Карлсефни завязал наконец ремешки, попросил Снорри отнести мокрые чулки вниз, к очагу, а сам вновь склонился над Гудрид. В свете мерцающей лампы она заметила, какие у него уставшие глаза, и на лице пролегли глубокие морщины. Гудрид впервые увидела, что брови у него начали куститься, как у стареющего мужчины.
– Гудрид, тебя не должно огорчать, что ты осталась дома. У конунга Олава нет королевы, а потому на дворе у него плохие условия для женщин. Дружина его ни в чем не терпит недостатка, но я совершенно не представляю себе, чем бы ты занялась там, – разве что слушала бы епископа Гримкеля, когда он нашел бы для тебя свободную минутку… Кстати, Эрлинг сын Скьялги дал нам хороший совет: первое, о чем меня спросили, так это о крещении моей семьи! И король, и епископ непременно хотели узнать, как обстоит дело с новой верой в Гренландии. Я рассказал им, что Лейв намерен выстроить в Братталиде новую церковь и хочет привезти с собой из Исландии нового священника. Когда Лейв и Торкель были в Норвегии, они произвели на короля очень хорошее впечатление, и он сказал мне, что охотно поможет им!
Гудрид улыбнулась, а Карлсефни сухо продолжал:
– Когда же речь зашла о том, чтобы отпустить людей в Исландию, раз уж там распространяется христианская вера, – я напомнил королю, что ты в родстве с Хьялти сыном Скегги.
Гудрид растерянно взглянула на Карлсефни и сказала:
– Разве тебя не беспокоит, как приживается новая вера в Исландии, Торфинн? Ты сам говорил мне, что в твоем роду издавна было много крещеных.
– Я хочу, чтобы новая вера укоренилась в моей стране. Так оно и будет, даже если люди еще держатся за старую веру. Но при этом я согласен с Лейвом: если норвежский король будет решать за нас, кто у нас будет священниками и епископами, то в скором времени он потребует, чтобы мы платили ему налоги. И теперь, когда я увидел новую крепость Олава и табуны, пасущиеся на его обширных лугах, у меня пропала всякая охота оплачивать его расточительность.
На мгновение он умолк, а потом сердито бросил:
– Первое, что я сделаю дома, так это расскажу людям, что Олав сын Харальда норовит прибрать к своим рукам торговлю с Исландией.
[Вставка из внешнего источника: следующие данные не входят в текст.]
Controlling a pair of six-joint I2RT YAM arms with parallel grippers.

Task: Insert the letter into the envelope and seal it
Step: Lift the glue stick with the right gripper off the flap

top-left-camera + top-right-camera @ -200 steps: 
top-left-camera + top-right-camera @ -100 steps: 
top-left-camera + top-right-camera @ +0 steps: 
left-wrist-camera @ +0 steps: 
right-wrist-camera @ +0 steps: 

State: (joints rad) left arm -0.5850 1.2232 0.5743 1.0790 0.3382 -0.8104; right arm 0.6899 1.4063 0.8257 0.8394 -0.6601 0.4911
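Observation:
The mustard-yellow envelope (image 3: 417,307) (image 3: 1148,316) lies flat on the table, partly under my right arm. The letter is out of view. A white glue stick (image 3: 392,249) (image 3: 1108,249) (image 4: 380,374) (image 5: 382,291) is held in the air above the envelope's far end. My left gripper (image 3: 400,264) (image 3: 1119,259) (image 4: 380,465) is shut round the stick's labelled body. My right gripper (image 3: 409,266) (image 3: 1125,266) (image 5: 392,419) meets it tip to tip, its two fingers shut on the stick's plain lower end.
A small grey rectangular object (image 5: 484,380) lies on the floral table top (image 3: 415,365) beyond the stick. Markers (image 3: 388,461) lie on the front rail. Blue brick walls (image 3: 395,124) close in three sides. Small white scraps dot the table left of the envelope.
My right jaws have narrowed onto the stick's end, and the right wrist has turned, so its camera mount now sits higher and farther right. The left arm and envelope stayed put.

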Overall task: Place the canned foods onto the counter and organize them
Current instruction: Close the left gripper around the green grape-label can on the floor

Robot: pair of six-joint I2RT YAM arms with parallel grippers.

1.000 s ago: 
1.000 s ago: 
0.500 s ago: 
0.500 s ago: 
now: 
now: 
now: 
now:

Этому не бывать. Мы ничего не сможем поделать при таких пошлинах на корабли, и все же я напомнил королю, что если он будет повышать налоги и дальше, то вскоре все торговые шхуны из Исландии и Гренландии, минуя Норвегию, пойдут прямиком к берегам Дублина, Йорвика и Хедебю… Именно потому-то он и жаждет управлять нашими торговыми делами!
Гнев был столь несвойственен Карлсефни, что Гудрид в испуге посмотрела на него. А он, слегка улыбнувшись, погладил ее руку.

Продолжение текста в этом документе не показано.